Robert Slatzer recalled that shortly before he left for Columbus, Ohio, in late July, Marilyn called him from a Brentwood pay phone. She had become convinced her phones were tapped. Marilyn wanted to see him, and it was later that day they drove up the coast to the beach at Point Dume. Slatzer said Marilyn alternated between tears and anger as she spoke about the Kennedys and their refusal to speak to her.

“She was angry and hurt—totally outraged—that they had both cut her off overnight,” Slatzer recalled. “Only two months ago she had been singing happy birthday to the president and was the celebrated guest at the party that followed. That association meant a great deal to her. Suddenly it was over and she felt she had been used, mistreated, and then totally rejected.”

While Marilyn and Slatzer were discussing her problems, she pulled out of her large carryall handbag some papers wrapped with a rubber band. They were handwritten notes from Bobby Kennedy—some of them on Justice Department stationery. She also showed Slatzer her red diary and allowed him to browse through it. Inside, he saw notes pertaining to conversations with the Kennedys regarding the Bay of Pigs, Castro, the Mafia, and Jimmy Hoffa. When Slatzer asked Marilyn why she had made the notes, she said, “Because Bobby liked to talk about political things. He got mad at me one day because he said I didn’t remember anything he told me.”

Slatzer questioned what she was going to do if Jack or Bobby Kennedy continued not speaking with her, and Marilyn angrily responded, “I might just hold a press conference. I’ve certainly got a lot to say!”

Marilyn Monroe was in a position to bring down the presidency. She was cognizant of Jack Kennedy’s marital infidelities and other private matters. She had his notes and letters and was privy to Kennedy’s involvement with Sam Giancana. That the Kennedy brothers had discussed national security matters with the film star added to an astonishing array of indiscretions. The Profumo affair, which eventually brought down the British government, was to surface in the following year.

A number of people have questioned just how serious Marilyn may have been about calling a press conference. Marilyn was notable for not speaking ill of anybody. She once said to Sidney Skolsky, “I’ve never been in a public fight or feud.

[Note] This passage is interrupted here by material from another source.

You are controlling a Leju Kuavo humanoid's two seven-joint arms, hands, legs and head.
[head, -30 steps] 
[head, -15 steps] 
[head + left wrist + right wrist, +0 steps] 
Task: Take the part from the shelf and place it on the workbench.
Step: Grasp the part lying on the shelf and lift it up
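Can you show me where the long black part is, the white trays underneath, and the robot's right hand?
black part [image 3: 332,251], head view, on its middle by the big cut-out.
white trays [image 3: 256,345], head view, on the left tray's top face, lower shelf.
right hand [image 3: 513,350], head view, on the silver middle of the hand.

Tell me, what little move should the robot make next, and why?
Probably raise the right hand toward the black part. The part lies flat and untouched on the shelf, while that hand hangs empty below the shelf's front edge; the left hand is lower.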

I have the most wonderful memory for forgetting things.” But Jeanne Carmen observed that Marilyn was extremely angry and determined. She believed Marilyn would have told all had she lived. But as long as her career remained hostage to Judge Rosenman and the Kennedy faction on the Fox board, Marilyn had no choice but to remain silent. As the crucial date of the boardroom battle for control neared, Marilyn’s million-dollar contract still remained unsigned on Micky Rudin’s desk.

 

It was a hot and humid day in New York City on Wednesday, July 25, when the 20th Century-Fox board gathered for the decisive conflict. With Judge Samuel Rosenman presiding, Darryl F. Zanuck and Spyros Skouras sat opposite their adversaries as Milton Gould launched a vicious verbal assault on Zanuck. Characterized as “a womanizer, a drunk, a prolifigate gambler, and a producer of flops,” Zanuck remained calm as his detractors attempted to demean his reputation.

“The bile just poured out of them,” Zanuck said later. “It was filthy stuff—mostly about my private life.”

When the torrent of invective concluded, Rosenman turned to Zanuck and said, “And now perhaps Mr. Zanuck would tell us what he would do for the company if he did become president.”

Lighting up a cigar, Zanuck stood and said, “I have nothing to say. If you want me, fine. If not, get somebody else!” He then continued on with a four-hour tirade about the mismanagement of the studio, and the giant financial losses that had accrued in his absence. At the conclusion he was elected president by a vote of eight to three. The three voting against him were Rosenman, Gould, and Loeb. They promptly resigned, and Spyros Skouras, the former president, replaced Rosenman as chairman of the board.

With Zanuck’s victory, Marilyn had won. Something’s Got to Give would resume filming as soon as schedules could be arranged. Marilyn Monroe would be the star under the new million-dollar contract she was now ready to sign. She was no longer hostage to the Kennedys. The “dumb blonde” had outmaneuvered “the General.”